Asian equity markets began mixed with the region cautious ahead of the upcoming slate of central bank activity and after last Friday’s losses on Wall St, where the tech sector underperformed as chipmakers suffered from losses in Broadcom. ASX 200 (-0.4%) and Nikkei 225 (Unch) were varied with Australia subdued by losses in telecoms, while Tokyo trade was underpinned as exporters benefitted from a weaker JPY. Hang Seng (+0.4%) and Shanghai Comp. (+0.2%) were both positive for most of early trade after the PBoC conducted a substantial liquidity injection and as the 2nd phase of its RRR cut took effect today which releases CNY 100bln of funds. However, momentum in the mainland eventually waned while Hong Kong outperformed after Chief Executive Lam postponed the extradition bill indefinitely.

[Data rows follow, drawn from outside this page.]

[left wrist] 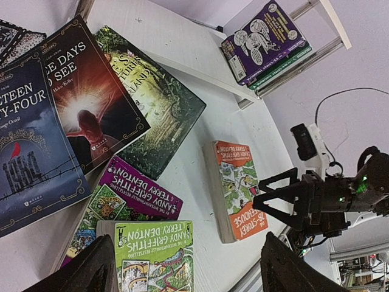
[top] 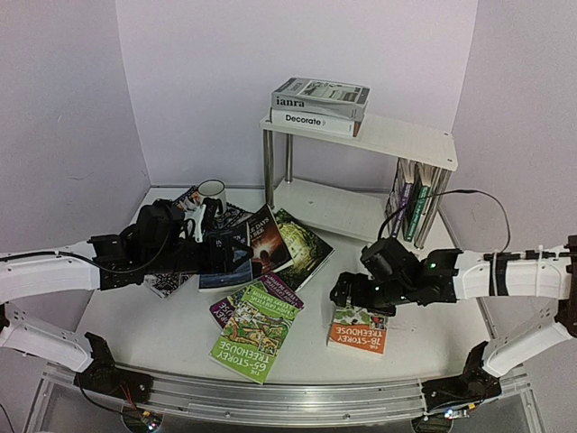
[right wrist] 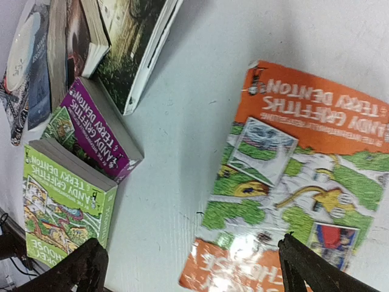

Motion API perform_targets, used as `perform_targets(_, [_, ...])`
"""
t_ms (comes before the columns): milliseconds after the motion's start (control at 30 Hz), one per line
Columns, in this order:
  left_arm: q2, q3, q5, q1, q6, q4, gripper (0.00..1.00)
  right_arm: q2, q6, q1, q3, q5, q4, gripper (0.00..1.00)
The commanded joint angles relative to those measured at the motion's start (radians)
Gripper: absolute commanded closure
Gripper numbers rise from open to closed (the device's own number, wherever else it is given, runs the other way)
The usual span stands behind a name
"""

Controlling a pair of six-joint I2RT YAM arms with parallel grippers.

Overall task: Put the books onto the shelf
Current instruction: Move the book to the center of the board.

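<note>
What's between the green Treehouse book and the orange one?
Nothing: bare table between the green book and the orange book, clearest in the right wrist view.

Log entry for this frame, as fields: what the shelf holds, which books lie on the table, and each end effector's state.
shelf top: two stacked books, lying flat
lower tier: upright books at its right end
table: orange book lying alone; green book, purple book and dark novels in a loose pile
left end effector: open, empty, over the pile
right end effector: open, empty, over the orange book
</note>
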Motion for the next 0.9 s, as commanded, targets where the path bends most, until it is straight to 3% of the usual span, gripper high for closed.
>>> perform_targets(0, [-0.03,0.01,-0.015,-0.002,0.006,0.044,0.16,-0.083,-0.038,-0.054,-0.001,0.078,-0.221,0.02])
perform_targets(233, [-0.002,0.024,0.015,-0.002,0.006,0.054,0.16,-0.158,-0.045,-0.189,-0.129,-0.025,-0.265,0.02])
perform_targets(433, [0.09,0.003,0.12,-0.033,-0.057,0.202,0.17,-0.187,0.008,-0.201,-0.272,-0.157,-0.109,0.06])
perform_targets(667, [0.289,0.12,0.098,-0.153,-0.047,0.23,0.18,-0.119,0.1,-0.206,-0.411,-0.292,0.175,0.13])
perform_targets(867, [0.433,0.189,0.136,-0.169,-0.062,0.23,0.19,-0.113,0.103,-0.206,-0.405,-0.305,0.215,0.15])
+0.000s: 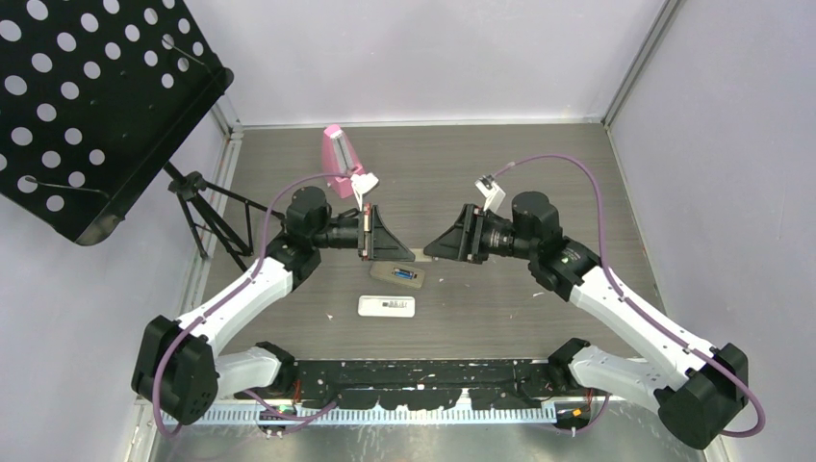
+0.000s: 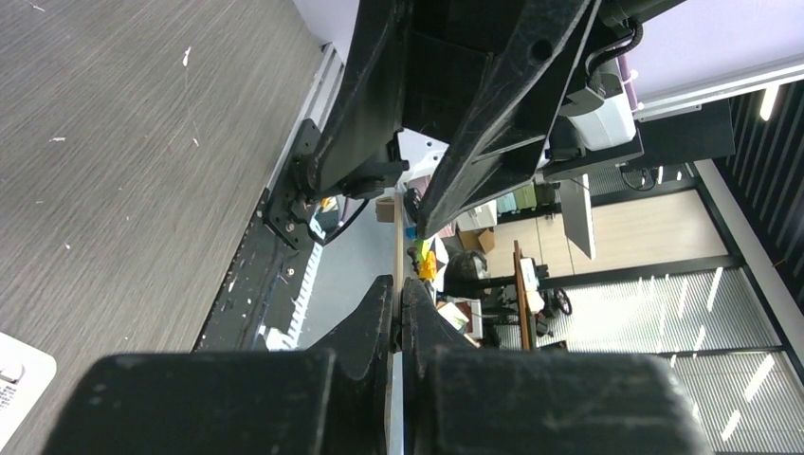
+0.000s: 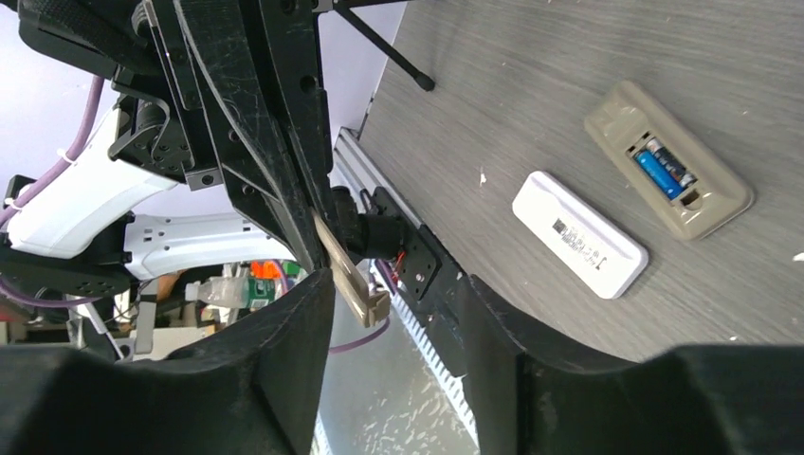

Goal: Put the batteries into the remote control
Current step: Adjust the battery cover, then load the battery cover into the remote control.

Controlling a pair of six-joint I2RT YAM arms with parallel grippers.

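Batteries (image 3: 662,169) — slim cylinders, boxy beige remote (image 3: 621,116)

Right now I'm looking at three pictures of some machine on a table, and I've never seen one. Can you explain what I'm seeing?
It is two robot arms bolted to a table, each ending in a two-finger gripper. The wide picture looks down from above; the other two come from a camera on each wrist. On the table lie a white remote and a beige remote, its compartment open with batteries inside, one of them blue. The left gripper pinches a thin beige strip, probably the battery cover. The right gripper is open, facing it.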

Finally, 10yr JGBs were lower amid the gains in Japanese stocks and following the bear flattening seen in US on Friday, with demand also dampened by the absence of BoJ Rinban operations in the market today.

PBoC injected CNY 150bln via 14-day reverse repos for a daily net injection of CNY 120bln. (Newswires) PBoC set CNY mid-point at 6.8940 (Prev. 6.8937)

Chinese Securities Regulator is reportedly urging inter-bank liquidity support measures for smaller non-financial institutions, according to sources. (Newswires)

Hong Kong Chief Executive Carrie Lam suspended the extradition bill indefinitely and stated that the bill has caused plenty of division, while around 2mln protesters were said to have demonstrated over the weekend calling for the complete withdrawal of the extradition bill and for Lam to resign. (Newswires)


Mexican Economy Minister Graciela Marquez Colin said on Friday that a retaliation list is ready if the US raises tariffs. (Newswires)


Former UK Foreign Minister Boris Johnson’s plans to withhold Brexit bill payments could be thwarted by Attorney General Cox’s legal advice as he warned that linking Brexit bill payments to progress in trade talks would be illegal. In other news, UK Health Minister Hancock said he will be backing Boris Johnson in the leadership race. (Telegraph/FT)

ECB’s Nowotny (Hawkish) said ECB still has tools to support Eurozone economy in the event of a recession or deflation risk and suggested that additional instruments are not needed in the foreseeable future. (Newswires)

ECB’s De Guindos (Neutral) suggested that the ECB will take action in the event that inflation expectations are de-anchored. (Newswires)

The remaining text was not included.